Он взглянул на светлеющее небо, ребра гор вокруг долины, густой полог леса. Надежна ли эта ниша? Если да, то отчего австралопитеки почти не выходят на равнинный берег, опасаются открытого пространства? Отчего общаются чужими голосами, и то только ранним утром, под покровом мглы? А ведь они не пугливы, он мог убедиться в этом. Или их поведение — обдуманная предусмотрительность? Тогда остается предположить, что они знают, чего им опасаться.
Вот так он стал пленником томительной тревоги. С тех пор она не покидала его, преследуя пуще Сероглазого. Этот первобытный полицейский иной раз даже спасал Франсуа от таившегося в душе страха. Он был угрозой реальной, но человек боится неведомого…
Шелест ручья казался теперь оглушительным. Франсуа напрягся, как струна. Появись сейчас Сероглазый — он почувствовал бы облегчение. И вдруг простая мысль поразила и обрадовала его. Надо спрятаться! Он метнулся к стойбищу, и в этот миг огромная тень пронеслась между ним и лесом. Франсуа замер. Потом медленно опустился на землю. Он дрожал. Было тихо. И никого вокруг… Сзади!

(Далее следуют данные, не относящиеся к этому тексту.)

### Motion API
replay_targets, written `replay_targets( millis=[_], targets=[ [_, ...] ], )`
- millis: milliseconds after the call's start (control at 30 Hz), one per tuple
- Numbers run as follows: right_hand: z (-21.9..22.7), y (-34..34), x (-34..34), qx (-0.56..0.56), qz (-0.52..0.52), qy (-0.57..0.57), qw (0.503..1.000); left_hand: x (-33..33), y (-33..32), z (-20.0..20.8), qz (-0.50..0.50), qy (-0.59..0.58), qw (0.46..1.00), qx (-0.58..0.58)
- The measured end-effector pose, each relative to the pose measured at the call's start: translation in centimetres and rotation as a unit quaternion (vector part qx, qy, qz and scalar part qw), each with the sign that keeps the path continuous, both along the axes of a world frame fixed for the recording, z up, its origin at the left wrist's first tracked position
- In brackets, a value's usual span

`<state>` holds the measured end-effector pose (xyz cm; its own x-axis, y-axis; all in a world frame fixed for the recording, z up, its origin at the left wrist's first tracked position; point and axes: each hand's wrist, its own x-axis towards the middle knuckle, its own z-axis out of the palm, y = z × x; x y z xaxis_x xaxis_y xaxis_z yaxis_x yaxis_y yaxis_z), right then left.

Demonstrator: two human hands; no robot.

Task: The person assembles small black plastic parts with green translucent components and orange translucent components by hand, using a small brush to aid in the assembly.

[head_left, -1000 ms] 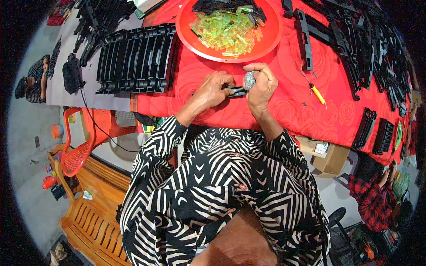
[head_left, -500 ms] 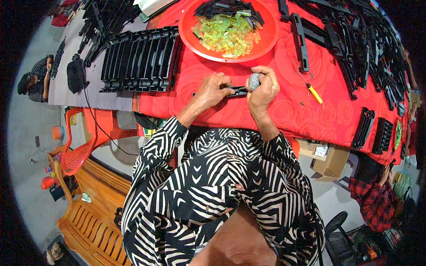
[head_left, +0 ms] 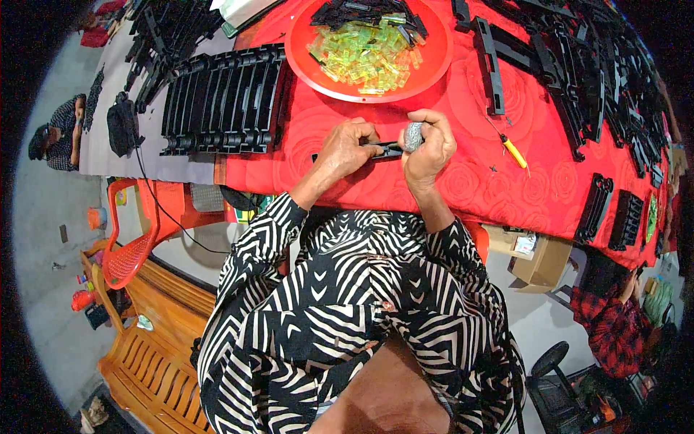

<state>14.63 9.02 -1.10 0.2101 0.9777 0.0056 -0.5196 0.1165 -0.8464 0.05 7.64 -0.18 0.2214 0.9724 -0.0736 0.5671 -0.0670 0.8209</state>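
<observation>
Over the near edge of the red-covered table, my left hand [head_left: 345, 153] is closed on a black plastic strip [head_left: 391, 152], pressing it with thumb and fingers. Part of the strip is hidden by that hand. My right hand [head_left: 432, 153] wraps round a grey, speckled, rounded handle [head_left: 413, 136] just to the right. A thin dark shaft seems to run from this handle toward my left fingertips, along the strip; its tip cannot be made out. Beyond both hands stands a red round tray [head_left: 376, 96] with yellow-green clear plastic pieces [head_left: 369, 58] and black pieces [head_left: 347, 13].
Left of the tray lies a row of black plastic strips [head_left: 223, 101], with a black pouch [head_left: 123, 126] and cable beside it. A yellow-handled screwdriver [head_left: 514, 150] rests at the right. More black parts [head_left: 578, 72] are piled beyond it. Another person's checked sleeve [head_left: 607, 325] shows lower right.
The handle and the thin shaft have shifted very slightly at the strip. Both hands keep nearly the same place and grip. The whole view has moved a little.
</observation>
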Motion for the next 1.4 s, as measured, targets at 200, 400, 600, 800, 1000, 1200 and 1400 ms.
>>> replay_targets(
  millis=[200,400,600,800,1000,1200,1400],
  targets=[
    [-0.3,0.3,-0.4,0.000,-0.007,-0.076,0.997,-0.2,0.0,-0.6,0.023,0.005,1.000,-0.014],
    [-0.3,0.8,-0.6,0.000,0.015,-0.136,0.991,0.3,-0.3,-0.4,0.036,0.037,0.998,0.024],
    [0.2,0.5,-0.7,-0.003,0.034,-0.163,0.986,0.4,-0.5,-0.3,0.022,0.061,0.997,0.048],
    [0.6,0.5,-0.7,0.003,0.041,-0.173,0.984,0.5,-0.5,0.0,0.037,0.057,0.996,0.055],
    [1.5,1.4,-0.2,-0.028,0.112,-0.144,0.983,0.0,-0.1,-0.2,0.022,0.041,0.999,0.026],
    [4.2,0.9,4.3,0.142,0.135,-0.300,0.933,-0.5,0.7,0.1,-0.033,0.043,0.998,0.026],
    [2.9,0.1,5.5,0.217,0.209,-0.694,0.654,-1.3,1.3,0.1,-0.061,0.029,0.998,0.003]
  ],
)
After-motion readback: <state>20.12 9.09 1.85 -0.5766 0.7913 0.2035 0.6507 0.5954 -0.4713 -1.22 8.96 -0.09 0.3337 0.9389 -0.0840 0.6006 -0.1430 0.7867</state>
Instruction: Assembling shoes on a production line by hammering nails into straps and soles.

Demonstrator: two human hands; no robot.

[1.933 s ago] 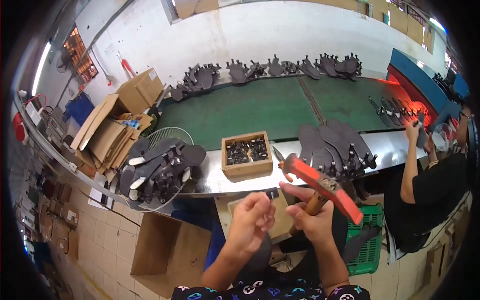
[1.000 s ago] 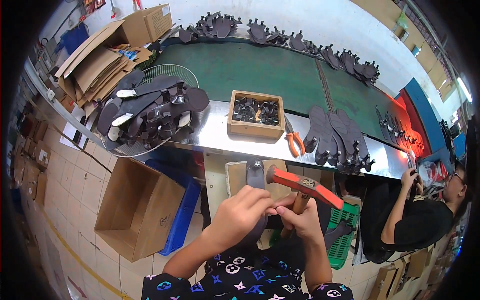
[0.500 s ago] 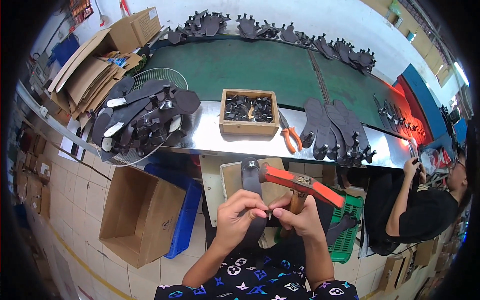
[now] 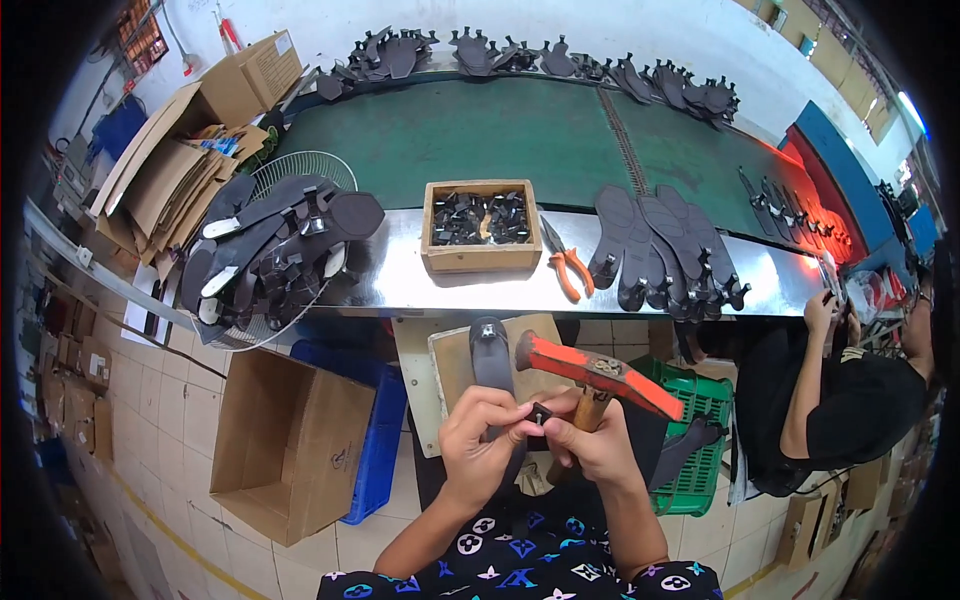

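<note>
Between the fingertips of my left hand [image 4: 482,440] is a small black heel tip [image 4: 540,412] with a pale pin. My right hand [image 4: 598,445] meets it there, thumb and finger at the piece. That same hand also grips a hammer [image 4: 600,370] by its wooden handle, the worn red head tilted above the knuckles. Just beyond my left hand, a dark shoe sole [image 4: 490,352] with its heel up lies over a pale board [image 4: 450,365]; my hands hide part of it. A wooden box [image 4: 480,260] of small black pieces stands on the metal bench edge ahead.
Orange-handled pliers [image 4: 568,270] lie right of the box, beside several heeled soles [image 4: 655,250]. A wire basket [image 4: 320,170] heaped with soles is at left. Below stand a cardboard box [image 4: 290,450], a blue crate [image 4: 375,450] and a green crate [image 4: 700,470]. A co-worker [image 4: 840,400] sits at right.
The small black piece has turned and shows more plainly between my fingertips. My hands and the hammer stay close to where they were; the view has shifted slightly.
</note>
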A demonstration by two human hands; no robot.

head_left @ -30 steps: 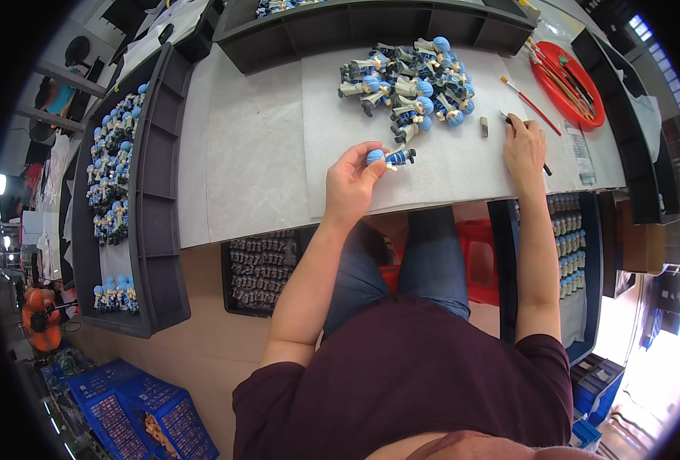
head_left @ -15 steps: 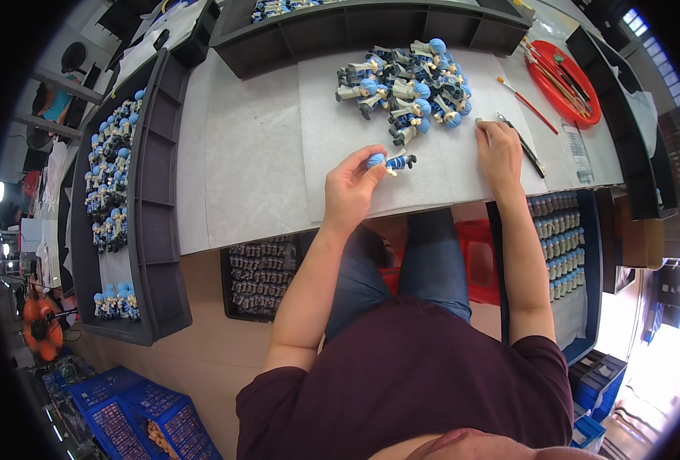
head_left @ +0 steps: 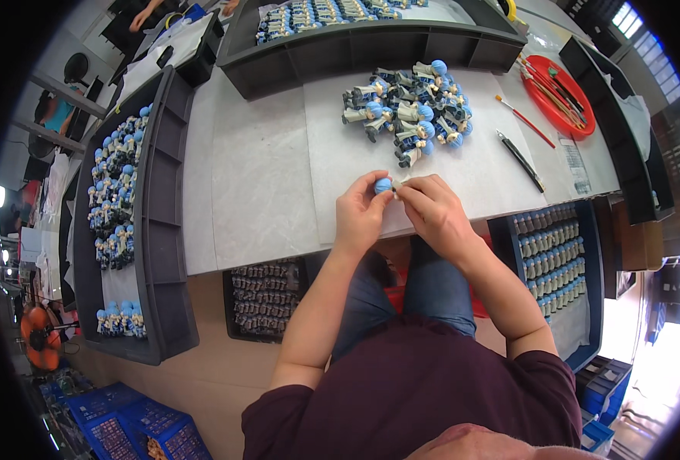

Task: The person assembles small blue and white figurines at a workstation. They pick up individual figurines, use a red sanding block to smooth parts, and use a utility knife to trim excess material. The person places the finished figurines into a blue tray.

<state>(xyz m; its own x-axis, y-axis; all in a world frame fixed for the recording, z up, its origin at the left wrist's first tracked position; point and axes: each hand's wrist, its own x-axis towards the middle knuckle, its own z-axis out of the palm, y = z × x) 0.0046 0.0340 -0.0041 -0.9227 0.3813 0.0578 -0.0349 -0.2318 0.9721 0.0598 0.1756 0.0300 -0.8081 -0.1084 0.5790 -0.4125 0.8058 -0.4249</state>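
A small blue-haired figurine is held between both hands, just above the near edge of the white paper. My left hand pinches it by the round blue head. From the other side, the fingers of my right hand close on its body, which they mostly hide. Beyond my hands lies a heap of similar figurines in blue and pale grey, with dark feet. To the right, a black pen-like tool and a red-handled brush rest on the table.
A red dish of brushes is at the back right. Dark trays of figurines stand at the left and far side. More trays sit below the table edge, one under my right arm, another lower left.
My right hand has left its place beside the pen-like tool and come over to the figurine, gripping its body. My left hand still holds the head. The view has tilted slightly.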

Там, за спиной, стоит что-то огромное, чудовищное… Какой-нибудь доисторический ящер шагнул из озера и, волоча хвост, двинулся, чтобы слизнуть его, Франсуа! Он представил огромную жадную пасть на змеиной шее, болтающуюся в воздухе над его головой. И в это время тень опять закружила по земле ярдах в двадцати от него. Франсуа впился в пятно глазами.
Что это? Тень металась над распростертым телом Сероглазого. Тот лежал ничком, неподвижно, раскинув ноги и руки. Франсуа поднял взгляд и увидел в небе зловещий силуэт. Бородач! Гигантский гриф-ягнятник.
Сквозь длинные, ножевидные крылья просвечивало солнце. Хищная рыжая голова с черной бородкой, словно стрелка компаса, неуклонно поворачивалась в сторону Сероглазого. Бородач парил над ним, то снижаясь, то взмывая. Примеривался. Сизые когти были растопырены.
И тогда Франсуа опомнился, пронзительный свист вспорол тишину долины. Тело Сероглазого подскочило и тут же плюхнулось на место. А Франсуа свистел и носился по берегу, подпрыгивая и размахивая руками. Палка! Нужна палка, чтобы изобразить ружье. Они всегда делали так в детстве, когда над стадом появлялся ягнятник. Это было редко, но все мальчишки долго вспоминали потом об этом. Еще бы! О бородачах говорили, что они нападают и на человека… Гриф таял в выси, уменьшаясь и уменьшаясь, а Франсуа все смотрел в небо и смеялся, как в детстве. Потом он услышал мерный плеск ручья.